Look through the records below for the line with "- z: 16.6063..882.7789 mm". Return that line and each one after it up to and including the line with "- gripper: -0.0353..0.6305", exactly.

-- Data in this exercise follows --

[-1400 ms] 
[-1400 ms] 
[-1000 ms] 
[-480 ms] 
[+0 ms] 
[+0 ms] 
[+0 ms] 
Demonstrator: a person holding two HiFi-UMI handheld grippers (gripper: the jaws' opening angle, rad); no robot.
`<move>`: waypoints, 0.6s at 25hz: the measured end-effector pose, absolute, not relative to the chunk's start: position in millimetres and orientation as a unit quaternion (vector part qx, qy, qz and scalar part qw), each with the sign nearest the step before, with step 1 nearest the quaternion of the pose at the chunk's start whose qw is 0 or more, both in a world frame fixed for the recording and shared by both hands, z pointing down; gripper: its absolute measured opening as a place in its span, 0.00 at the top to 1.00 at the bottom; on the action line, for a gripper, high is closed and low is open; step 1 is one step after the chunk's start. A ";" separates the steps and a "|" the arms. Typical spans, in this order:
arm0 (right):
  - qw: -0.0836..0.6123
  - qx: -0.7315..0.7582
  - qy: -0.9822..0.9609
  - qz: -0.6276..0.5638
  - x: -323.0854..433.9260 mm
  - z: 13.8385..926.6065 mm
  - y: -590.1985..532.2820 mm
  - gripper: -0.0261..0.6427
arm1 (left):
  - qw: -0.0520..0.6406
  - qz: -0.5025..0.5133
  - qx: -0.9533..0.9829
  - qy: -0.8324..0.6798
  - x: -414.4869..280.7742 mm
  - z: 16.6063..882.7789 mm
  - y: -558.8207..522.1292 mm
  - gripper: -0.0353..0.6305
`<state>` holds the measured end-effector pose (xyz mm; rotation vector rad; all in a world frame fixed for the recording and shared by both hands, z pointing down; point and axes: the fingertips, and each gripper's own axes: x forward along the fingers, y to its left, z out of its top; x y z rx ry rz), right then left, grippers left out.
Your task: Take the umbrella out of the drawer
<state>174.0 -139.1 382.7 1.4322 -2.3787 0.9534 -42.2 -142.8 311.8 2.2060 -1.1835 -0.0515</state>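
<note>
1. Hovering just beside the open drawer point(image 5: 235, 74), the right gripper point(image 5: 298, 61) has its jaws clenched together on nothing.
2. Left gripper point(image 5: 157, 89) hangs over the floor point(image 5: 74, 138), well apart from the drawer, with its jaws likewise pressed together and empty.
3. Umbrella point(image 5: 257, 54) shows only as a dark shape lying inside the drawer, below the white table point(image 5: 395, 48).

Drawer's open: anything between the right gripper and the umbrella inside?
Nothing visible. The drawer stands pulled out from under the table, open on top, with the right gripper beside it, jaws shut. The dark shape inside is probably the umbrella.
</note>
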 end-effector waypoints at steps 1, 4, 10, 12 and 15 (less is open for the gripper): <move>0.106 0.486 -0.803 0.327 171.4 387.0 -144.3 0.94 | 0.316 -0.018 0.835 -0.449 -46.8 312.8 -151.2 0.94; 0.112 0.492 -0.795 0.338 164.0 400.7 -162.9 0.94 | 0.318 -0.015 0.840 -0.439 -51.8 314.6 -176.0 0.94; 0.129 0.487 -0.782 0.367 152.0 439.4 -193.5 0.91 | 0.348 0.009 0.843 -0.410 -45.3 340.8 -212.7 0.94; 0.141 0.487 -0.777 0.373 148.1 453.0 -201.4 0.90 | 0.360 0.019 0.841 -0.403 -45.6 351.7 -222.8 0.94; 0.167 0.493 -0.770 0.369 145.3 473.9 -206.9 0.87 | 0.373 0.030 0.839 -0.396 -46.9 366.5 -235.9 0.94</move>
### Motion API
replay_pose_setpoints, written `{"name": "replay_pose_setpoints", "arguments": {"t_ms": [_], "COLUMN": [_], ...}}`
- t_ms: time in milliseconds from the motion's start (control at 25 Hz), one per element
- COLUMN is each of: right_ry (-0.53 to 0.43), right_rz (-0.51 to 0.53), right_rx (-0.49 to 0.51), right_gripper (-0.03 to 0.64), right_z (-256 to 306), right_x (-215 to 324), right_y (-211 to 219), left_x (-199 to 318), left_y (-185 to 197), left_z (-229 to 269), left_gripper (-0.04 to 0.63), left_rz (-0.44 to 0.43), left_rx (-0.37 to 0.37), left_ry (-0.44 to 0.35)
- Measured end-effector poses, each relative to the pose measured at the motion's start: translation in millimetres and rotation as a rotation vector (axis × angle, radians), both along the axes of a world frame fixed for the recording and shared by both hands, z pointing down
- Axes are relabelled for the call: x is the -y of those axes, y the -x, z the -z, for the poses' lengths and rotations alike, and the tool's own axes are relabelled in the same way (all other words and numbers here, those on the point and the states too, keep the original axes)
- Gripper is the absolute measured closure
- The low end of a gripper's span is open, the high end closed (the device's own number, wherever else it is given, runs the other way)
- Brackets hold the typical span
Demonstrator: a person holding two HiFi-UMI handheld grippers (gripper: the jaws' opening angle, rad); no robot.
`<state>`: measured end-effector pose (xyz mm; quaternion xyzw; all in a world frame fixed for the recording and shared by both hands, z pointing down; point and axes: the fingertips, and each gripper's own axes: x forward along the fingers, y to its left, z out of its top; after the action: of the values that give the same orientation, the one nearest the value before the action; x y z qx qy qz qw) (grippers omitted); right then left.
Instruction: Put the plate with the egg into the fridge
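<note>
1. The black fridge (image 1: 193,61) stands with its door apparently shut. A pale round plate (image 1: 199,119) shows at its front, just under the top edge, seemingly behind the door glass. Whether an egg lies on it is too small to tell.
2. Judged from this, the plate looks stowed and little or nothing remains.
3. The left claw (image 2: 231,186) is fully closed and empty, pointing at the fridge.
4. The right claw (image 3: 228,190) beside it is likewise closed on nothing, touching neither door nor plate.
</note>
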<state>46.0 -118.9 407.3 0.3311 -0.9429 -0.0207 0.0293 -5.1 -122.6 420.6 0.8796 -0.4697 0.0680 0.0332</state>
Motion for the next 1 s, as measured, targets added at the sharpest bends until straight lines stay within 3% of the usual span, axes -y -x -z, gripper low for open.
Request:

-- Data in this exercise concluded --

Answer to the exercise:
  - z: 16.6063..882.7789 mm
  - y: -558.8207..522.1292 mm
  - gripper: -0.0353..0.6305

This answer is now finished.